• Your instructions
In the listing, find every line that has the string "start" and copy it.

• Dataset section

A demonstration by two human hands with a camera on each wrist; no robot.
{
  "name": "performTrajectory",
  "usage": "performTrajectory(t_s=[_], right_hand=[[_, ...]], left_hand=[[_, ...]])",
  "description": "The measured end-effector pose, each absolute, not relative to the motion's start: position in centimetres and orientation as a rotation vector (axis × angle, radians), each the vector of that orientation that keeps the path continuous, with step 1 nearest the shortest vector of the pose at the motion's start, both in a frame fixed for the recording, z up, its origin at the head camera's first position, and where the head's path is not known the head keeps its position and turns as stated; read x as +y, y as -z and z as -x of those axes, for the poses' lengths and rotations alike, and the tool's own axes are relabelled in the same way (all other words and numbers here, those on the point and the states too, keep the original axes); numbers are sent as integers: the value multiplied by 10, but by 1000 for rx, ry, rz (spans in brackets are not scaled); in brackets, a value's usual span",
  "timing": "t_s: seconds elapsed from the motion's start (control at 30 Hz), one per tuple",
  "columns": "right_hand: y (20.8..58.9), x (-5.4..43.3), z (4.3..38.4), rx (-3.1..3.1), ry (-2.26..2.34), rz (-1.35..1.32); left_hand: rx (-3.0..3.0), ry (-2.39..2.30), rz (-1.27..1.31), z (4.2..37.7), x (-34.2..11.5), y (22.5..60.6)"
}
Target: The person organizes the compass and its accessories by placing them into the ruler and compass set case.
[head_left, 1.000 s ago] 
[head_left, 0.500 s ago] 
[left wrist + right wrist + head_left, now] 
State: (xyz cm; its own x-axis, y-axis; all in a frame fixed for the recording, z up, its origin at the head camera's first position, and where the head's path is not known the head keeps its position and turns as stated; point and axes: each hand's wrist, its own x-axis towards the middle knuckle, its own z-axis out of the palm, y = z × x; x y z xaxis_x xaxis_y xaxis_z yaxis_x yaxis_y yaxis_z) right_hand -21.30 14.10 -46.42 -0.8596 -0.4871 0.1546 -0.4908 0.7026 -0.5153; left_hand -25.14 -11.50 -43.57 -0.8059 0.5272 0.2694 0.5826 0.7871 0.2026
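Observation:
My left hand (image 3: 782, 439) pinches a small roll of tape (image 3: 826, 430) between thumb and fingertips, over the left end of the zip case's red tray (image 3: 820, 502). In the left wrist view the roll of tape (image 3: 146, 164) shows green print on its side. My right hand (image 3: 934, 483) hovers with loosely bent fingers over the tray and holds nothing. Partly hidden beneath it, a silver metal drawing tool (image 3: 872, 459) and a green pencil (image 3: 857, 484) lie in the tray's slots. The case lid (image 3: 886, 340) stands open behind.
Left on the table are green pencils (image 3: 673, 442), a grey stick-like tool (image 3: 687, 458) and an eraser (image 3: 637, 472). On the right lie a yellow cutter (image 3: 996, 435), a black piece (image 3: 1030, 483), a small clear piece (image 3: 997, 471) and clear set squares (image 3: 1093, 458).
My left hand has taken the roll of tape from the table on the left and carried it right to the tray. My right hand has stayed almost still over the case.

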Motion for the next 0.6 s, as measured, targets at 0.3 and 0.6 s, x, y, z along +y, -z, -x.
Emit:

• Response to this task
  "description": "The measured end-effector pose, each absolute, not relative to the motion's start: position in centimetres and orientation as a rotation vector (axis × angle, radians), each the vector of that orientation that keeps the path continuous, with step 1 nearest the shortest vector of the pose at the motion's start, both in a frame fixed for the recording, z up, its origin at the head camera's first position, and where the head's path is not known the head keeps its position and turns as stated; read x as +y, y as -z and z as -x of those axes, for the poses' lengths and rotations alike, and the tool's own axes are relabelled in the same way (all other words and numbers here, those on the point and the states too, keep the original axes); numbers are sent as integers: the value multiplied by 10, but by 1000 for rx, ry, rz (spans in brackets are not scaled); in brackets, a value's usual span",
  "timing": "t_s: seconds elapsed from the motion's start (control at 30 Hz), one per tuple",

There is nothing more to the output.